[Bioc-devel] importing a function that uses data()

J.Oosting at lumc.nl J.Oosting at lumc.nl
Sat Aug 18 00:33:12 CEST 2012

Hi Martin,

Thanks for looking into this. I had just integrated the chrom.bands data.frame into my package after the demise of the lodplot package. I had seen the envir argument, but was unsure how to use it from within the package.
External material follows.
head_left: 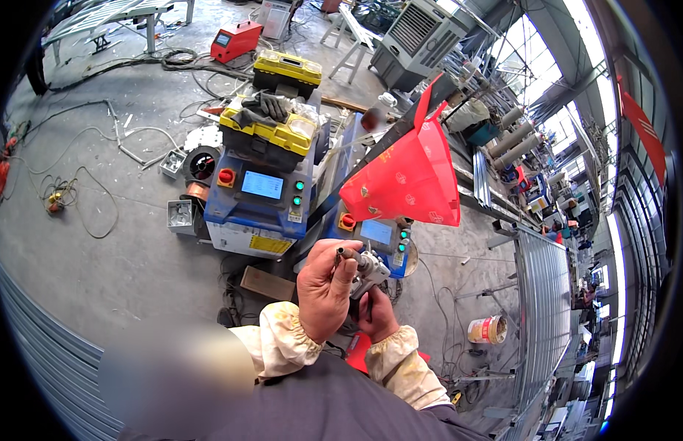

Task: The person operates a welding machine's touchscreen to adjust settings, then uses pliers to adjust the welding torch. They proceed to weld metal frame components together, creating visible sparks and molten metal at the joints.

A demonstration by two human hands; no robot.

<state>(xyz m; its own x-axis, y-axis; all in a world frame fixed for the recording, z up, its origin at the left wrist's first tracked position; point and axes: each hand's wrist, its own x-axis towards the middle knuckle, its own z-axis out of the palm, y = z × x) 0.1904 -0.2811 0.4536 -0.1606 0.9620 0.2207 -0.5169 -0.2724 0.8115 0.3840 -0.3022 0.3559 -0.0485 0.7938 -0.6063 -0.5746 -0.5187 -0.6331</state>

I will now amend the occurences in the quantsmooth package.

Kind regards,


Van: Martin Morgan [mtmorgan at fhcrc.org]
Verzonden: vrijdag 17 augustus 2012 22:25
Aan: Stephanie M. Gogarten
CC: bioc-devel at r-project.org; Oosting, J. (PATH)
Onderwerp: Re: [Bioc-devel] importing a function that uses data()

On 08/17/2012 10:07 AM, Stephanie M. Gogarten wrote:
> In GWASTools, I import the paintCytobands function from quantsmooth:
> importFrom(quantsmooth, paintCytobands, lengthChromosome)
> The paintCytobands function loads a data set called chrom.bands:
> data(chrom.bands)
> In creating my package vignette, I now get the error:
> Warning in data(chrom.bands) : data set ‘chrom.bands’ not found
> Error: processing vignette ‘DataCleaning.Rnw’ failed with diagnostics:
>   chunk 100
> Error in subset(chrom.bands, chrom.bands$chr %in% chrom) :
>    object ‘chrom.bands’ not found
> I can fix this by including the quantsmooth package in "Depends" rather
> than "Imports," but I am wondering if there is a better way?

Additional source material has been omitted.